It’s too early to have the conversation. Jon seems to realize this at the same time that Martin does, because he snuffs out his cigarette on the railing, and says he’s going back to bed.
Four hours later, Jon leaves the apartment. He doesn’t say where he’s going, and Martin doesn’t ask. In the past, it would’ve been enough for his anxiety to spike, for the insidious thoughts of “this is it, he’s finally sick of me, always knew this would happen,” to circulate. He’s mostly able to stave off that way, able to come to the rational conclusion that this day was hard every year, and that they both needed space to process, that they weren’t even fighting, really. Mostly. He still has to keep himself busy to stave off the worst of it. The sardonic part of himself notes that their apartment’s always sparkling when they’re at their lowest, stress cleaning a habit the two of them share.
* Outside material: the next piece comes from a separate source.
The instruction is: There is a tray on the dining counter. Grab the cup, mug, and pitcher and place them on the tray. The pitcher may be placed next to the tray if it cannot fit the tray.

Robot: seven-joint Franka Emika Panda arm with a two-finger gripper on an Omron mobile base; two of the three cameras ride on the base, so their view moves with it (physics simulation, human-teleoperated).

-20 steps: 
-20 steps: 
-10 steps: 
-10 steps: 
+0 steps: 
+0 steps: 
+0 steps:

Jon gets home close to midnight, and doesn’t look at him as he falls asleep. On the couch. Maybe they’re fighting after all. Martin wishes someone had told him.
This morning, Martin wakes up cold for the first time in months. Blearily, he makes his way towards the kitchen, and finds Jon upright and scrolling on his phone. The bags under his eyes suggest he slept about as well as Martin. He looks up, at Martin, when he walks by, which is a marked improvement. Martin stops in his tracks, and he wants to think of something easy to say. He wants to offer tea or breakfast, he wants to give reassurances, he wants to remain steadfast in his conviction that saving their former world and ending up somewhere else was the best move, he want to smoothly open up discussion. Instead, he blurts out the question that’s been keeping him tossing and turning for the past several hours. “Are we okay?”
Jon opens his mouth, closes it, and lets out a frustrated huff through his nose. He raises his hand in a fist and nods with it. <Yes.>
Inanely, he asks, “Are you okay?,” which only gets him a flat stare before Jon signs <I’m getting some damn sleep.> and shoves past Martin to what is supposed to be their shared bed. Martin lets him, for now, but they’re going to clear out some of the tension this afternoon.
He makes the elective decision to record the episode by himself. He supposes he could send out a tweet telling their audience it’s an off week, but he wants to record it, both for himself and for Jon. After he’s done, he does a three knocks in rapid succession on the doorframe of the bedroom, a code they had established, god, back in the Prentiss days to let the other know it was them. Jon stirs under the covers, so he asks, “Can I come in?”
A hand rises up, giving the same nod as earlier. Before he walks in, however, he also asks, “Can I join you on the bed?”
<Yes.>
Martin crawls in next to him, and Jon immediately turns over to face him. Before he says anything, Jon signs <I love you.>
“I love you too. Hey, did..did you hear me recording?”
<No. You did an episode solo?>
“Yeah. Sort of figured you weren’t up for it.”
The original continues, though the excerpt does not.